◆ WORK TO BE COMPLETED
Scan the material below for the word "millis", then copy every line in which it appears.

:: SUPPLIED MATERIAL ::

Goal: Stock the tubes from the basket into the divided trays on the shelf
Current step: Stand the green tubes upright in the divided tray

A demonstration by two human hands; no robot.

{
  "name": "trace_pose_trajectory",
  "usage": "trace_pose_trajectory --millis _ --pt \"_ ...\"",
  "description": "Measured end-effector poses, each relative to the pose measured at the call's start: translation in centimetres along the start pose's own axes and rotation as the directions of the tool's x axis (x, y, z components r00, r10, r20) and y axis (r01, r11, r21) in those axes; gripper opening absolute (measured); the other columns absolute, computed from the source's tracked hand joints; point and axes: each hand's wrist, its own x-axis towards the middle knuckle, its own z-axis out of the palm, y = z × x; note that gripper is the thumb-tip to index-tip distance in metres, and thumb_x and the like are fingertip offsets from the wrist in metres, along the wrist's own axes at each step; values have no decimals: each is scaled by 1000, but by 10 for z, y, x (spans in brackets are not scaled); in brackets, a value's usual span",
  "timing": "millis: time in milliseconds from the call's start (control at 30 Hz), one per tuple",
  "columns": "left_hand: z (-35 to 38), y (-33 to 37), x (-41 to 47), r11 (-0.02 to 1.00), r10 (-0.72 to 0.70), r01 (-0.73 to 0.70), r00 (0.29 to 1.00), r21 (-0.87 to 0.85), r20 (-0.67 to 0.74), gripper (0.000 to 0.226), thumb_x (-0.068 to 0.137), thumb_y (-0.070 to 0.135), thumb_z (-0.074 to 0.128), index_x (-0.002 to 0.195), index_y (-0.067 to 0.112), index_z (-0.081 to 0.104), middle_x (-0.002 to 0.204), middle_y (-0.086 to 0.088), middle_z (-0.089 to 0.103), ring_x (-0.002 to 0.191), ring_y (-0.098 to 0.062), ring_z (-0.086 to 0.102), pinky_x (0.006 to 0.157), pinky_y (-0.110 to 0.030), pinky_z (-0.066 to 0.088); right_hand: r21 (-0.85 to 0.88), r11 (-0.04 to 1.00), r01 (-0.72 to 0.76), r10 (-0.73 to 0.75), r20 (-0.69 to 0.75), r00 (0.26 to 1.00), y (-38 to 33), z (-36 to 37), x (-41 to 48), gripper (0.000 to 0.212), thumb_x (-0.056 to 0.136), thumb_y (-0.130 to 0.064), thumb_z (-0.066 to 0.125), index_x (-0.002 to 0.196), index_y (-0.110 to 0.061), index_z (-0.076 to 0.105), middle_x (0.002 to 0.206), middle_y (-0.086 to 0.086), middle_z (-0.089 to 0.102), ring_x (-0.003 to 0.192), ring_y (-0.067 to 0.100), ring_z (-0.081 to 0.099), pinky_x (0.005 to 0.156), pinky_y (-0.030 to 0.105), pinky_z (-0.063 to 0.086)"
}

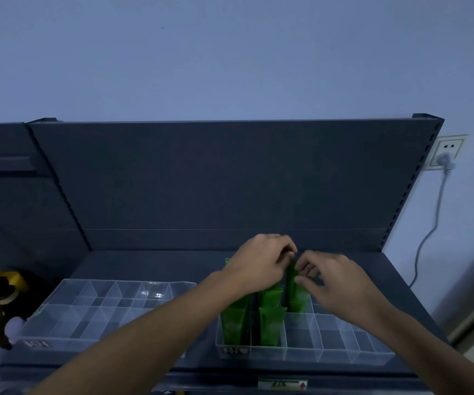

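Green tubes (233,323) are stood upright in the left compartments of the clear tray (329,357) on the shelf (144,263). One tube (297,297), in a rear compartment of this tray, is pinched at its top by the left hand (258,263) and the right hand (335,277).

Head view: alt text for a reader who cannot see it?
The left hand and right hand pinch the top of a green tube standing in a rear compartment of a clear divided tray on a dark shelf. Other green tubes stand in its left compartments; a second tray to the left holds none.
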Motion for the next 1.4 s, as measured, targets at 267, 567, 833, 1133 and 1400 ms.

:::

◆ YOUR SOLUTION
  "usage": "trace_pose_trajectory --millis _ --pt \"_ ...\"",
  "timing": "millis: time in milliseconds from the call's start (control at 30 Hz), one per tuple",

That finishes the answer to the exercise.